Collection Container: Lavender top

Collection Instructions:

An order for a WBC and differential must accompany the request. Outside clients should send a WBC and differential results with the specimen. If no results accompany request, a WBC and differential will be added.

Collection Volume: 4 mL

Pediatric Collection Volume: 1 mL

Stability Ambient:

6 hours if WBC and Differential results do not accompany specimen, 24 hours if WBC and Differential results accompany specimen.

Stability Refridgerated:

Not acceptable

Stability Frozen:

Not acceptable

Sample Analyzed: Whole Blood

Testing Volume: 1 mL

Pediatric Testing Volume: 0.5 mL

Specimen Transport:

Transport specimen to UWHC Hospital Laboratory within 4 hours of collection. Keep specimen at room temperature. DO NOT CENTRIFUGE.

Unacceptable Criteria:

Hemolyzed, clotted, frozen or overheated specimens are not acceptable. Samples greater than 24 hours old at the time of analysis are not acceptable.

Interpretation:

Age 18 years and up:

   % Absolute number /uL 
 CD3 59-85  767-1903 
 CD3+CD4+ 37-64  481-1464 
 CD3+CD8+ 14-33  247-595 
 CD3-CD20+ 5-16  60-280 
CD4:CD8 1.2-3.7  

 

Please contact UWHC Flow Cytometry Laboratory at (608) 263-3868 for pediatric reference intervals.

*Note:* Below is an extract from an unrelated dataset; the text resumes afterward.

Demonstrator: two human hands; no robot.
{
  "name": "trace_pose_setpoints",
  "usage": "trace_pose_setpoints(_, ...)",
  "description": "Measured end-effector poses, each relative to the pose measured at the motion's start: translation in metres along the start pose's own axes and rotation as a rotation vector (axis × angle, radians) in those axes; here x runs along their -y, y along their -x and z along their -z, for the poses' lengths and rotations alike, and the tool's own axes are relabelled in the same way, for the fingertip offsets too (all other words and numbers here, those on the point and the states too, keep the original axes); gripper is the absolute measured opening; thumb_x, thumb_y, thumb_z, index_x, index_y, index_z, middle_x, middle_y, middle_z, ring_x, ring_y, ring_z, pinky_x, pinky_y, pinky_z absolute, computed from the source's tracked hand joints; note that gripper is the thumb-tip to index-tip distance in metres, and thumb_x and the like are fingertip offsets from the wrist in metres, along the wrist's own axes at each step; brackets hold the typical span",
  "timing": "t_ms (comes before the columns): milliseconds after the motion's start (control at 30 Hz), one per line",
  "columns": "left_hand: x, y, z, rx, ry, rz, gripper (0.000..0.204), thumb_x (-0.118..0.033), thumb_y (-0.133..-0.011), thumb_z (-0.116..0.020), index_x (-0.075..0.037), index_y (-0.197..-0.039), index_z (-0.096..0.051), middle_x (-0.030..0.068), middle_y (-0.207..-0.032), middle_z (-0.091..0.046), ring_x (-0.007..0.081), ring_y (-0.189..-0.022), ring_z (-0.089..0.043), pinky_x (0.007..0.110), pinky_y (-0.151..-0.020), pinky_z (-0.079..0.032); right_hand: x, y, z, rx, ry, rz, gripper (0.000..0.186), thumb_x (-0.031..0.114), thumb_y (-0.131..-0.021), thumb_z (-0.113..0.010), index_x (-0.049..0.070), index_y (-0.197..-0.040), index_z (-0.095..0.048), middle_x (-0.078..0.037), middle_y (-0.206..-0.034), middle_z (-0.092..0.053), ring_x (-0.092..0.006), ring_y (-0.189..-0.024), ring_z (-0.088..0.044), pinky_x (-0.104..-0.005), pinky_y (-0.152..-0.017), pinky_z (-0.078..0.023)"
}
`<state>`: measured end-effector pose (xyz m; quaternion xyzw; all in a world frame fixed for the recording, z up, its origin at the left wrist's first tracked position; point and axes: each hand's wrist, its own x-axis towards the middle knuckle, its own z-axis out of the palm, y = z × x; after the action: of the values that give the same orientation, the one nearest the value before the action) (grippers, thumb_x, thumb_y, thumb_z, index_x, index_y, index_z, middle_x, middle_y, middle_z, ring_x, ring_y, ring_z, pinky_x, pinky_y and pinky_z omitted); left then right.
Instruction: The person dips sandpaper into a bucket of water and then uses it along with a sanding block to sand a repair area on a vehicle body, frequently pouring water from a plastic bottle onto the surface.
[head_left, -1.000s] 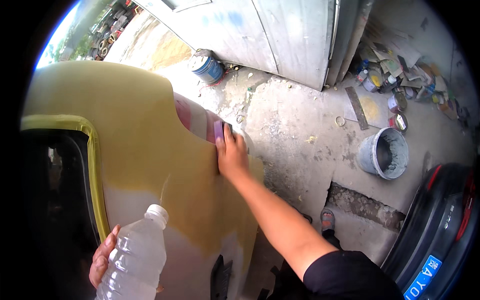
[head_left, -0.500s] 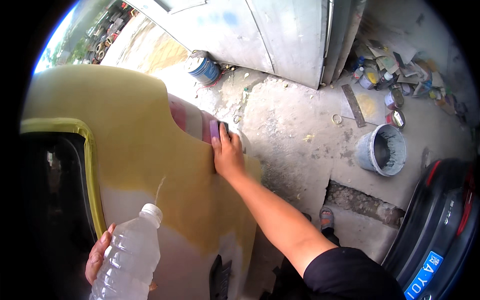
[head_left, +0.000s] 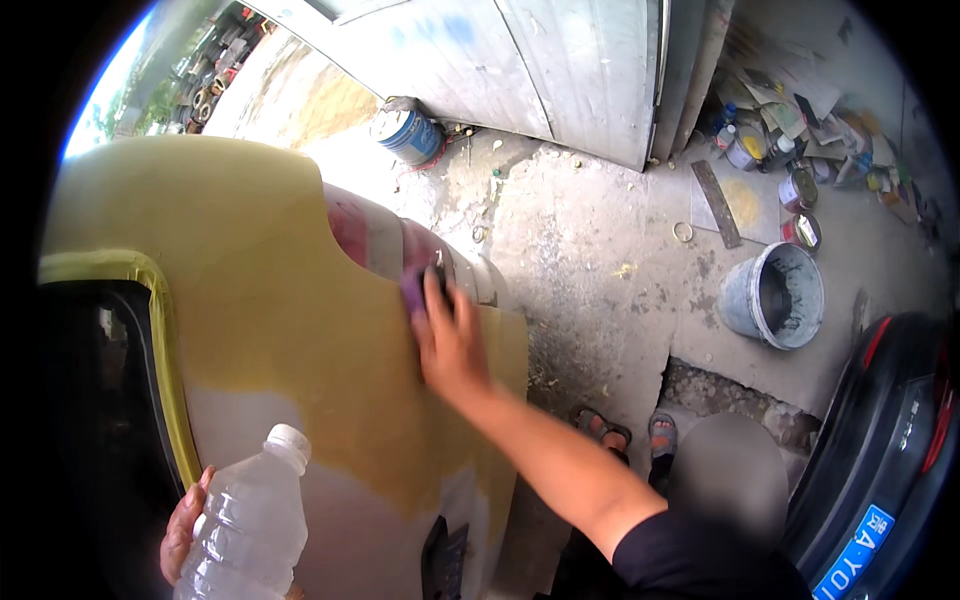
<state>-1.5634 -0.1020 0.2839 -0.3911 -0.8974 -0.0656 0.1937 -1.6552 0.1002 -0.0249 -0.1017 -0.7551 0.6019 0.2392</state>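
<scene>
My left hand [head_left: 183, 530] is wrapped round a clear plastic bottle [head_left: 248, 525] with a white cap, tilted up over the car body. Pale liquid shows inside it; most of my fingers are behind the bottle. My right hand [head_left: 456, 352] grips a small purple and dark block [head_left: 412, 288], which looks like a sanding block. It is pressed on the car's yellowish, filler-coated panel [head_left: 290, 280], close to the curved cutout edge. Bare whitish patches show lower on the panel. Yellow masking tape [head_left: 165, 330] borders the dark window [head_left: 100, 400].
A grey bucket [head_left: 738, 300] stands on the concrete floor to the right, near paint cans [head_left: 797, 190] and heaped scraps. A blue pail [head_left: 412, 138] sits by the metal door [head_left: 560, 70]. A dark car [head_left: 880, 460] is at the lower right, beside a floor pit [head_left: 735, 395].
The block and my right hand have slid a little left and down along the panel. The thin stream from the bottle's cap no longer shows. The bottle is slightly lower and further left.
</scene>
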Motion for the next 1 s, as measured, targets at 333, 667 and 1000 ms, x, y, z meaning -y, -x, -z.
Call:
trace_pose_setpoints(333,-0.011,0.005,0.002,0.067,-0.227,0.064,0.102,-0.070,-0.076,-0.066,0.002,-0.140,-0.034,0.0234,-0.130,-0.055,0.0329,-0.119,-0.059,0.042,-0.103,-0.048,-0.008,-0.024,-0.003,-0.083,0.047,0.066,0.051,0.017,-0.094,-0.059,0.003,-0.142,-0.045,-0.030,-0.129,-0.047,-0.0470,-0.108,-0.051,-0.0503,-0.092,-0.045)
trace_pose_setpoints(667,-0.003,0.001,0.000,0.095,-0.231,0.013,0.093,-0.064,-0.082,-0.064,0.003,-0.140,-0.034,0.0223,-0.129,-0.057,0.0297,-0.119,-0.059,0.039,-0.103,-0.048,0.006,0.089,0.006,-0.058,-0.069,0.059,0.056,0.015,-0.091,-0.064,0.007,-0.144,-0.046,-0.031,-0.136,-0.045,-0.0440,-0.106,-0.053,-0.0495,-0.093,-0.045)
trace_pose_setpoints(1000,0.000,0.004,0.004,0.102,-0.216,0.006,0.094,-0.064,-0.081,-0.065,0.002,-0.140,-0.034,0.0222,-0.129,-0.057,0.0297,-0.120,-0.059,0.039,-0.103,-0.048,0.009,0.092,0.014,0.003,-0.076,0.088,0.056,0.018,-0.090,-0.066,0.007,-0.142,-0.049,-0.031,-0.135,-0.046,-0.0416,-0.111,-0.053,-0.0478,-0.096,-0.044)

Interpretation Type: Reference Interval

Test Limitations:

Absolute values will not be calculated if WBC and differential request or results are not received.

Additional Information:

This test was developed and its performance characteristics determined by the UWHC Clinical Laboratories. This test meets the standards for clinical testing. This test should not be regarded as investigational or for research use. The US Food and Drug Administration (FDA) has not approved or cleared this test; however, the FDA has determined that such clearance or approval is not necessary.